▶ _WORK REQUIRED_:
Could you write out the listing below again, exactly?

▶ _DATASET EXCERPT_:
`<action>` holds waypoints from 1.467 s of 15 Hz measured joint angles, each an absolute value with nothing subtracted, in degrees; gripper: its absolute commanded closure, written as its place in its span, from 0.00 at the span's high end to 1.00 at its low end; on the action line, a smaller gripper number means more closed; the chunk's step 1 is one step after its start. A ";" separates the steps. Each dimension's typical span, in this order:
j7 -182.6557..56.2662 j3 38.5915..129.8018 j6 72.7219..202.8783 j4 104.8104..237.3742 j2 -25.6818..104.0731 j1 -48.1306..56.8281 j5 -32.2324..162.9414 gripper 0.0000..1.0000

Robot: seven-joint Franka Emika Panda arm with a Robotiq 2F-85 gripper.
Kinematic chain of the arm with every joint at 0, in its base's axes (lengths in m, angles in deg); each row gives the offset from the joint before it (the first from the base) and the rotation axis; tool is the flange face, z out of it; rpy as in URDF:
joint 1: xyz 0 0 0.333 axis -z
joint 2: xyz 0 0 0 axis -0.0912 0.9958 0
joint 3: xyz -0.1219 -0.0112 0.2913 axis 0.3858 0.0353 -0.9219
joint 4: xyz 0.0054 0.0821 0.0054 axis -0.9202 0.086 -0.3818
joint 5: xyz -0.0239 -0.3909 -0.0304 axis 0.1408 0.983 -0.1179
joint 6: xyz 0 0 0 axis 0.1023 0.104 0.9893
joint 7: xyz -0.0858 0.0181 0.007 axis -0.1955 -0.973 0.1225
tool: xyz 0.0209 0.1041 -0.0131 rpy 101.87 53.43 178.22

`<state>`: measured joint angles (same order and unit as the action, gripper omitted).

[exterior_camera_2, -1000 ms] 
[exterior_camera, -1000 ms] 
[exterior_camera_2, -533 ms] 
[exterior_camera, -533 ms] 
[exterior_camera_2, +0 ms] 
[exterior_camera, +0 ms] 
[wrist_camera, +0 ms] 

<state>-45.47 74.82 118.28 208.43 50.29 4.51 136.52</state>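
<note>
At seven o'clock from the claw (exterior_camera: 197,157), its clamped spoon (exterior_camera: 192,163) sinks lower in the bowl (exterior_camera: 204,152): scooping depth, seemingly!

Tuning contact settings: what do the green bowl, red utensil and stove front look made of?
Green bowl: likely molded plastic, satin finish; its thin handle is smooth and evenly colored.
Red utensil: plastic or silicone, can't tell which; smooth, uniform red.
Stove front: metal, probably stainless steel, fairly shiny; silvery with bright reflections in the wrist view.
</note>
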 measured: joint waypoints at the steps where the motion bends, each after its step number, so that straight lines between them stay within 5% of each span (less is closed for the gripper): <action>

▶ _YOUR RESPONSE_:
`<action>` holds waypoints from 1.467 s of 15 Hz measured joint angles, each an absolute value with nothing subtracted, in degrees; gripper: its absolute commanded closure, written as its place in its span, from 0.00 at the span's high end to 1.00 at its low end; on the action line, a smaller gripper number means more closed; the chunk's step 1 is one step after its start. A ";" separates the steps. Each dimension's typical span, in this order:
j7 -182.6557..56.2662 j3 38.5915..129.8018 j6 72.7219..202.8783 j4 104.8104..237.3742 j2 -25.6818..104.0731 j1 -48.1306..56.8281 j5 -32.2324..162.9414 gripper 0.0000..1.0000

Robot: seven-joint Franka Emika Panda arm with a Robotiq 2F-85 gripper.
Kinematic chain of the arm with every joint at 0, in its base's axes (lengths in m, angles in deg); each row gives the offset from the joint before it (the first from the base) and the rotation axis; tool is the flange face, z out of it; rpy as in URDF:
joint 1: xyz 0 0 0.333 axis -z
joint 2: xyz 0 0 0 axis -0.0912 0.9958 0
joint 3: xyz -0.1219 -0.0112 0.2913 axis 0.3858 0.0353 -0.9219
joint 4: xyz 0.0054 0.0821 0.0054 axis -0.9202 0.086 -0.3818
joint 5: xyz -0.0239 -0.3909 -0.0304 axis 0.1408 0.983 -0.1179
joint 6: xyz 0 0 0 axis 0.1023 0.104 0.9893
joint 7: xyz -0.0858 0.0181 0.007 axis -0.1955 -0.973 0.1225
tool: xyz 0.0209 0.1041 -0.0131 rpy 101.87 53.43 178.22

`<state>`: measured joint angles (same order and unit as the action, gripper omitted).

[exterior_camera_2, -1000 ms] 
[exterior_camera, -1000 ms] 
[exterior_camera_2, -533 ms] 
[exterior_camera, -533 ms] 
[exterior_camera_2, +0 ms] 
[exterior_camera, +0 ms] 
[wrist_camera, +0 ms] 

<state>-45.47 74.82 118.28 208.43 50.29 4.51 136.52</state>
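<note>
At seven o'clock from the claw (exterior_camera: 197,157), its clamped spoon (exterior_camera: 192,163) sinks lower in the bowl (exterior_camera: 204,152): scooping depth, seemingly!

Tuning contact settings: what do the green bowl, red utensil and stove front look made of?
Green bowl: likely molded plastic, satin finish; its thin handle is smooth and evenly colored.
Red utensil: plastic or silicone, can't tell which; smooth, uniform red.
Stove front: metal, probably stainless steel, fairly shiny; silvery with bright reflections in the wrist view.
</note>
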 measured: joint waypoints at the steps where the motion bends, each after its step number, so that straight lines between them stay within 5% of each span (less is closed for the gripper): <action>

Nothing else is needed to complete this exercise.